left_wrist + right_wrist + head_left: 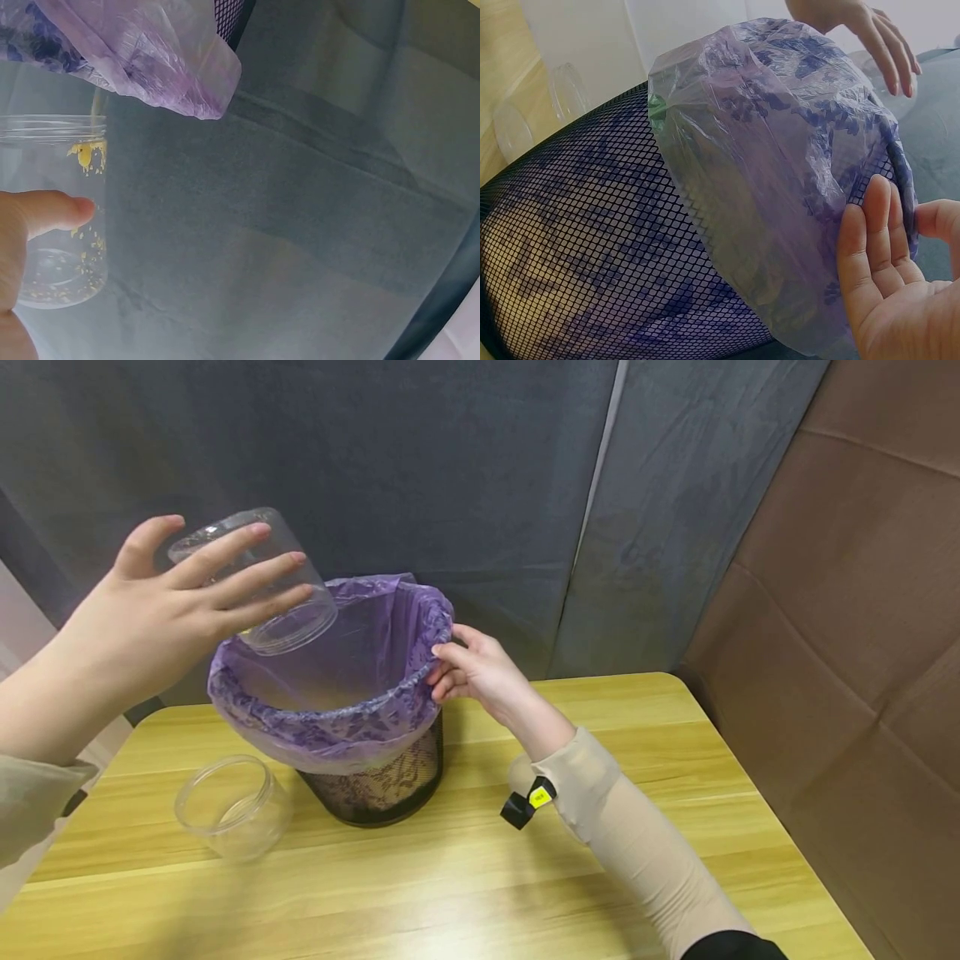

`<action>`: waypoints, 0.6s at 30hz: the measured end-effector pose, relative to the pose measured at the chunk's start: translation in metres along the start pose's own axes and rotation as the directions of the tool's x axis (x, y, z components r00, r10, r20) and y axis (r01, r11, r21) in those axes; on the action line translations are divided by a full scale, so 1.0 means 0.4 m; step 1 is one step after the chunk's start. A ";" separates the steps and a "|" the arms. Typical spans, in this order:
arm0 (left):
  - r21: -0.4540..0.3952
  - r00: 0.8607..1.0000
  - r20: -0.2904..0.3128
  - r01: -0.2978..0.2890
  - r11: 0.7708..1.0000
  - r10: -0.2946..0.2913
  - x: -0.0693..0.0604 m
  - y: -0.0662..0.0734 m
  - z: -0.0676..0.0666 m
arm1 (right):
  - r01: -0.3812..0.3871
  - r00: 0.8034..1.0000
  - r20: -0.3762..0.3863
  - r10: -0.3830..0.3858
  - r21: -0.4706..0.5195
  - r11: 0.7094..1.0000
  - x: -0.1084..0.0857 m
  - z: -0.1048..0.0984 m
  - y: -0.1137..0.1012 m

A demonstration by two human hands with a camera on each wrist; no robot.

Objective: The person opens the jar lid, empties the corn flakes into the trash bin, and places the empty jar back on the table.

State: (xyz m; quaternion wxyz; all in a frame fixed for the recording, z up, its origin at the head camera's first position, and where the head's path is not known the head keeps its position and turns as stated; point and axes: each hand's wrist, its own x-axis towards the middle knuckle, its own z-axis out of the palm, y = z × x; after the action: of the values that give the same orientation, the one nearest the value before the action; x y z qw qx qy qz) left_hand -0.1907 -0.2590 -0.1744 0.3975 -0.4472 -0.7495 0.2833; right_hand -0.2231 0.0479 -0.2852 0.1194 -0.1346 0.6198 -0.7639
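My left hand (pixel 195 589) grips a clear plastic jar (pixel 303 622), tilted with its mouth down over the bin opening. Yellow crumbs (pixel 86 155) cling to its inner wall in the left wrist view. The black mesh bin (pixel 382 789) stands on the table, lined with a purple patterned bag (pixel 337 731) folded over its rim. At the bin's right side, my right hand (pixel 483 672) pinches the bag-covered rim between thumb and fingers. The right wrist view shows those fingers (pixel 877 240) lying against the outside of the bag.
A second clear jar (pixel 240 818) stands upright on the wooden table (pixel 450 893), left of the bin. Partly hidden beneath the right sleeve is a clear round piece (pixel 521 770). Grey curtain (pixel 450 468) hangs behind, and a brown padded panel (pixel 862 635) rises at right.
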 end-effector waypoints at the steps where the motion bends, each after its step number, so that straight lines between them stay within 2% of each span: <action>1: -0.124 1.000 -0.014 0.015 0.992 -0.017 0.005 0.002 -0.007 | 0.000 1.000 0.000 0.000 0.001 1.000 0.000 0.000 0.000; 2: -0.160 1.000 -0.016 0.021 0.987 -0.024 0.009 0.004 -0.013 | 0.001 1.000 0.000 -0.001 0.001 1.000 0.000 0.000 0.000; 4: -0.180 1.000 -0.010 0.018 0.983 -0.020 0.014 0.006 -0.020 | 0.001 1.000 0.000 -0.001 0.002 1.000 -0.001 0.001 0.000; 6: -0.173 1.000 0.007 0.006 0.985 -0.005 0.017 0.006 -0.023 | -0.001 1.000 0.000 0.001 0.000 1.000 -0.001 0.001 0.000; 10: -0.123 1.000 -0.002 -0.010 0.992 0.010 0.020 0.006 -0.022 | -0.005 1.000 -0.003 0.005 -0.003 1.000 -0.002 0.000 0.001; 18: -0.141 0.998 0.000 -0.066 0.988 0.067 0.020 -0.001 -0.023 | 0.003 1.000 -0.005 -0.003 0.008 1.000 -0.001 0.000 0.000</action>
State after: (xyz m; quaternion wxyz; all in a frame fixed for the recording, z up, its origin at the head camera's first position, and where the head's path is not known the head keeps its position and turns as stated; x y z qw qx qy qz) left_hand -0.1855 -0.2512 -0.1665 0.3536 -0.4983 -0.7531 0.2440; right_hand -0.2226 0.0478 -0.2853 0.1172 -0.1330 0.6170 -0.7667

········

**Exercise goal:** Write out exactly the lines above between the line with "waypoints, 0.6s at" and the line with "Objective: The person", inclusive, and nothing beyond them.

**Answer box:**
`<action>`: waypoints, 0.6s at 30hz: the measured end-effector pose, relative to the pose measured at the chunk's start: translation in metres along the start pose's own axes and rotation as the directions of the tool's x axis (x, y, z components r00, r10, r20) and y axis (r01, r11, r21) in those axes; on the action line translations are divided by a full scale, so 1.0 means 0.4 m; step 1 is one step after the chunk's start. A ";" separates the steps and a "|" the arms. Typical spans, in this order:
arm0 (left):
  - r21: -0.4540..0.3952
  - r00: 0.8607..1.0000
  - r20: -0.2904..0.3128
  - r01: -0.2978..0.2890
  - r11: 0.7708..1.0000
  - r10: -0.2946..0.2913
  - x: -0.0693..0.0604 m
  - y: -0.0662..0.0734 m
  - z: -0.0676..0.0666 m
arm1 (right):
  - r01: -0.3812..0.3871
  - r00: 0.8034..1.0000
  - r20: -0.3762..0.3863
  - r10: -0.3830..0.3858
  - r21: -0.4706..0.5195
  - r11: 0.7094..1.0000
  - x: -0.1084..0.0857 m
  - z: -0.1048..0.0984 m
  - y: -0.1137..0.1012 m

A demonstration by two human hands with a camera on each wrist; no robot.

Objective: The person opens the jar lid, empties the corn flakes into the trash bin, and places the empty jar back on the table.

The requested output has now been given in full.